═══ Records for the exercise ═══

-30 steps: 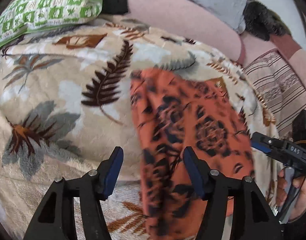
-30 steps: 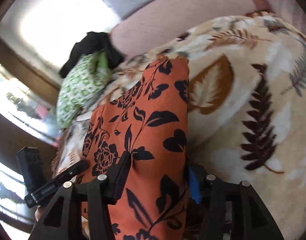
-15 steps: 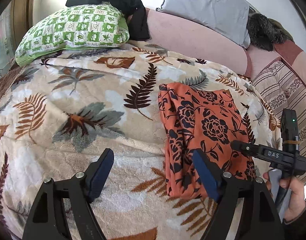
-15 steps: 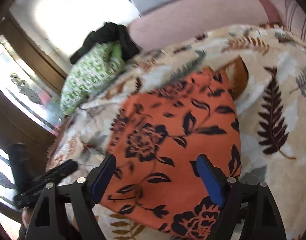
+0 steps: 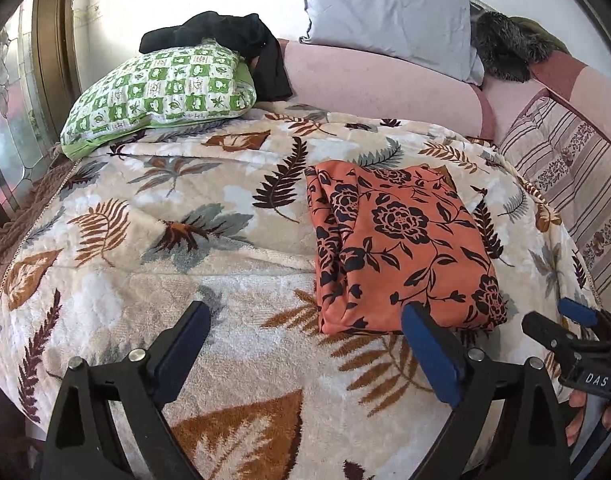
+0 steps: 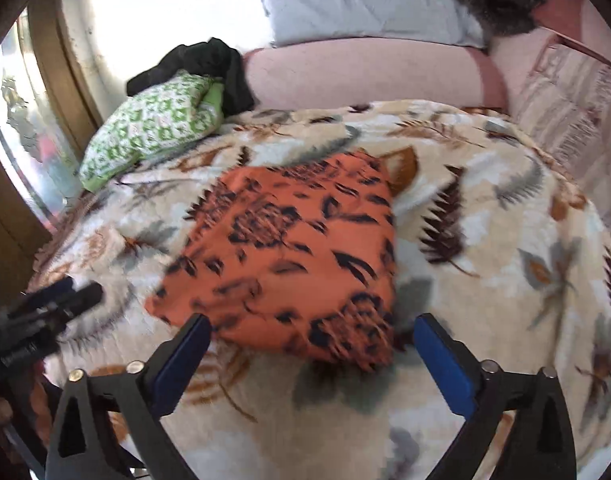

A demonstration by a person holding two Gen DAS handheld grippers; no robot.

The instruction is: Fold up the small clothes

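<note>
An orange garment with a black flower print (image 5: 401, 252) lies folded into a rough rectangle on the leaf-patterned blanket (image 5: 185, 240). It also shows in the right wrist view (image 6: 289, 264), blurred. My left gripper (image 5: 305, 332) is open and empty, above the blanket, just short of the garment's near edge. My right gripper (image 6: 311, 344) is open and empty, just short of the garment's near edge. The right gripper shows at the right edge of the left wrist view (image 5: 577, 336). The left gripper shows at the left edge of the right wrist view (image 6: 53, 304).
A green-and-white checked pillow (image 5: 161, 92) with black clothing (image 5: 225, 36) on it lies at the back left. A pink bolster (image 5: 377, 84) and a grey pillow (image 5: 389, 16) lie at the back. A striped cushion (image 5: 573, 176) is to the right.
Both grippers have pulled back from the orange garment and opened wide. The garment, held and moving a second ago, now lies folded on the blanket.
</note>
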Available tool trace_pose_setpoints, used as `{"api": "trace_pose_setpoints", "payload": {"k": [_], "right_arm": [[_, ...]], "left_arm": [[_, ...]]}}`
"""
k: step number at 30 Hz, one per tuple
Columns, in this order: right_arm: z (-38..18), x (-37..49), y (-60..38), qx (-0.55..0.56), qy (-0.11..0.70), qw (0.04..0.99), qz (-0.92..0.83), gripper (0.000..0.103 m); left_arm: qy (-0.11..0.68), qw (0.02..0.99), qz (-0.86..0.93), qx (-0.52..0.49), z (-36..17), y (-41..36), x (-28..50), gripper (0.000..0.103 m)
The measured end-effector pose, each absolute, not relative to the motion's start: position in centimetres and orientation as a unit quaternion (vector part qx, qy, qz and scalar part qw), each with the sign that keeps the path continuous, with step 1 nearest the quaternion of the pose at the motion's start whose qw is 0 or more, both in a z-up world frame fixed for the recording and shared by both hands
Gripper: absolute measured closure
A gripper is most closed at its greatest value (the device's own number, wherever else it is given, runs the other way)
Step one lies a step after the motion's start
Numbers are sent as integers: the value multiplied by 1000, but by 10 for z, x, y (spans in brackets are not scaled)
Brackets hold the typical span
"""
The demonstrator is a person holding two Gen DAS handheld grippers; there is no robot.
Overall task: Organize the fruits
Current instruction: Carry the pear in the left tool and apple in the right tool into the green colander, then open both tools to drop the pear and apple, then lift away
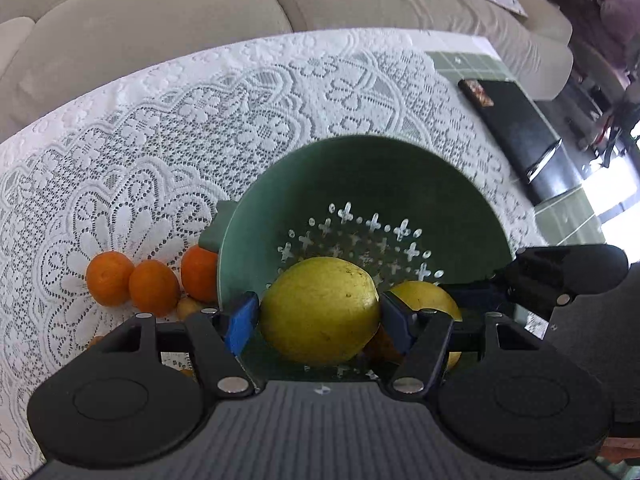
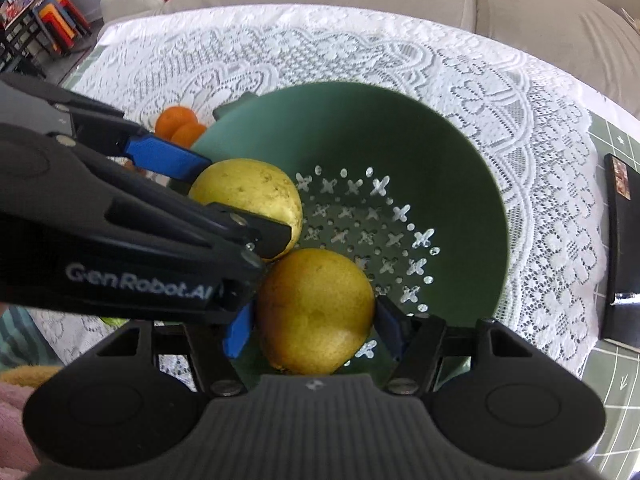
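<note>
The left gripper (image 1: 318, 316) pinches a pale yellow-green pear (image 1: 320, 310) between its blue pads, and the right gripper (image 2: 312, 326) pinches a darker, golden-yellow pear (image 2: 316, 310) the same way; both fruits are smooth, finely speckled and roundish, so I cannot tell which way their long axes run. Both pears hang side by side, touching, over the near part of a green bowl (image 2: 420, 140) whose floor is pierced with cross-shaped and round holes, and nothing lies on that floor. Beyond the bowl's left rim, three oranges (image 1: 154, 288) sit in a row on the white lace cloth (image 1: 160, 140).
</note>
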State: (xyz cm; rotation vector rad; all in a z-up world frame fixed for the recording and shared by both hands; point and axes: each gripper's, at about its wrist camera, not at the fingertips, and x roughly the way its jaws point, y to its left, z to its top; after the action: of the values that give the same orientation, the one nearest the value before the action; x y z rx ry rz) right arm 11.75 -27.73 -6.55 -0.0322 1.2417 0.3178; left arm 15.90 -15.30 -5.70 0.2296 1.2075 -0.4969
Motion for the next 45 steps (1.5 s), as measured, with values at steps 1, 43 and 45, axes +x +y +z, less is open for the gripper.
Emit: {"api": "trace_pose_setpoints", "payload": {"k": [1,43,45], "right_arm": [[-68,119,-277,-18,581,800,150,41],[-35,105,-258,-55,538,834,110,28],[-26,98,-255,-49,524,844,103,27]], "left_arm": [[562,787,-230,111,-59,-154,160,28],[504,829,-217,107,-20,-131,139,31],[493,836,-216,106,-13,-125,133,31]]}}
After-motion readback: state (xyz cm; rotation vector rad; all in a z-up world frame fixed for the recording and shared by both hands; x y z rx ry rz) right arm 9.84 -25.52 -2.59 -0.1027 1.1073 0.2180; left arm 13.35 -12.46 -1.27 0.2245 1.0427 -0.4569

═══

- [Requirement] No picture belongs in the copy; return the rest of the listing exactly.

- [Solution for this exercise]
-30 steps: 
-30 steps: 
-15 steps: 
-15 steps: 
+0 steps: 
+0 steps: 

A demonstration by a person holding two Gen DAS handheld grippers; no robot.

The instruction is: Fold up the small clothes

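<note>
An orange garment with a black flower print (image 5: 401, 252) lies folded into a rough rectangle on the leaf-patterned blanket (image 5: 185, 240). It also shows in the right wrist view (image 6: 289, 264), blurred. My left gripper (image 5: 305, 332) is open and empty, above the blanket, just short of the garment's near edge. My right gripper (image 6: 311, 344) is open and empty, just short of the garment's near edge. The right gripper shows at the right edge of the left wrist view (image 5: 577, 336). The left gripper shows at the left edge of the right wrist view (image 6: 53, 304).
A green-and-white checked pillow (image 5: 161, 92) with black clothing (image 5: 225, 36) on it lies at the back left. A pink bolster (image 5: 377, 84) and a grey pillow (image 5: 389, 16) lie at the back. A striped cushion (image 5: 573, 176) is to the right.
Both grippers have pulled back from the orange garment and opened wide. The garment, held and moving a second ago, now lies folded on the blanket.
</note>
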Available tool trace_pose_setpoints, used as `{"api": "trace_pose_setpoints", "payload": {"k": [_], "right_arm": [[_, ...]], "left_arm": [[_, ...]]}}`
"""
k: step number at 30 Hz, one per tuple
Columns, in this order: right_arm: z (-38..18), x (-37..49), y (-60..38), qx (-0.55..0.56), qy (-0.11..0.70), qw (0.04..0.99), qz (-0.92..0.83), gripper (0.000..0.103 m); left_arm: qy (-0.11..0.68), qw (0.02..0.99), qz (-0.86..0.93), qx (-0.52..0.49), z (-36..17), y (-41..36), x (-28..50), gripper (0.000..0.103 m)
The measured end-effector pose, each absolute, not relative to the motion's start: position in centimetres and orientation as a unit quaternion (vector part qx, qy, qz and scalar part qw), each with the sign that keeps the path continuous, with step 1 nearest the quaternion of the pose at the motion's start whose qw is 0 or more, both in a z-up world frame fixed for the recording and shared by both hands
Gripper: absolute measured closure
A gripper is most closed at its greatest value (the device's own number, wherever else it is given, runs the other way)
Step one lies a step after the motion's start
Numbers are sent as integers: the value multiplied by 1000, but by 10 for z, x, y (spans in brackets are not scaled)
Brackets hold the typical span
"""
The demonstrator is a person holding two Gen DAS handheld grippers; there is no robot.
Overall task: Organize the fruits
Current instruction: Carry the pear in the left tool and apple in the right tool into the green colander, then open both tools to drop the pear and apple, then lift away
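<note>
The left gripper (image 1: 318, 316) pinches a pale yellow-green pear (image 1: 320, 310) between its blue pads, and the right gripper (image 2: 312, 326) pinches a darker, golden-yellow pear (image 2: 316, 310) the same way; both fruits are smooth, finely speckled and roundish, so I cannot tell which way their long axes run. Both pears hang side by side, touching, over the near part of a green bowl (image 2: 420, 140) whose floor is pierced with cross-shaped and round holes, and nothing lies on that floor. Beyond the bowl's left rim, three oranges (image 1: 154, 288) sit in a row on the white lace cloth (image 1: 160, 140).
</note>
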State: (xyz cm; rotation vector rad; all in a z-up world frame fixed for the recording and shared by both hands; point and axes: each gripper's, at about its wrist camera, not at the fingertips, and x roughly the way its jaws point, y to its left, z to its top; after the action: of the values that give the same orientation, the one nearest the value before the action; x y z rx ry rz) right arm 11.75 -27.73 -6.55 -0.0322 1.2417 0.3178; left arm 15.90 -15.30 -5.70 0.2296 1.2075 -0.4969
Motion for the next 45 steps (1.5 s), as measured, with values at steps 1, 43 and 45, axes +x +y +z, less is open for the gripper.
Emit: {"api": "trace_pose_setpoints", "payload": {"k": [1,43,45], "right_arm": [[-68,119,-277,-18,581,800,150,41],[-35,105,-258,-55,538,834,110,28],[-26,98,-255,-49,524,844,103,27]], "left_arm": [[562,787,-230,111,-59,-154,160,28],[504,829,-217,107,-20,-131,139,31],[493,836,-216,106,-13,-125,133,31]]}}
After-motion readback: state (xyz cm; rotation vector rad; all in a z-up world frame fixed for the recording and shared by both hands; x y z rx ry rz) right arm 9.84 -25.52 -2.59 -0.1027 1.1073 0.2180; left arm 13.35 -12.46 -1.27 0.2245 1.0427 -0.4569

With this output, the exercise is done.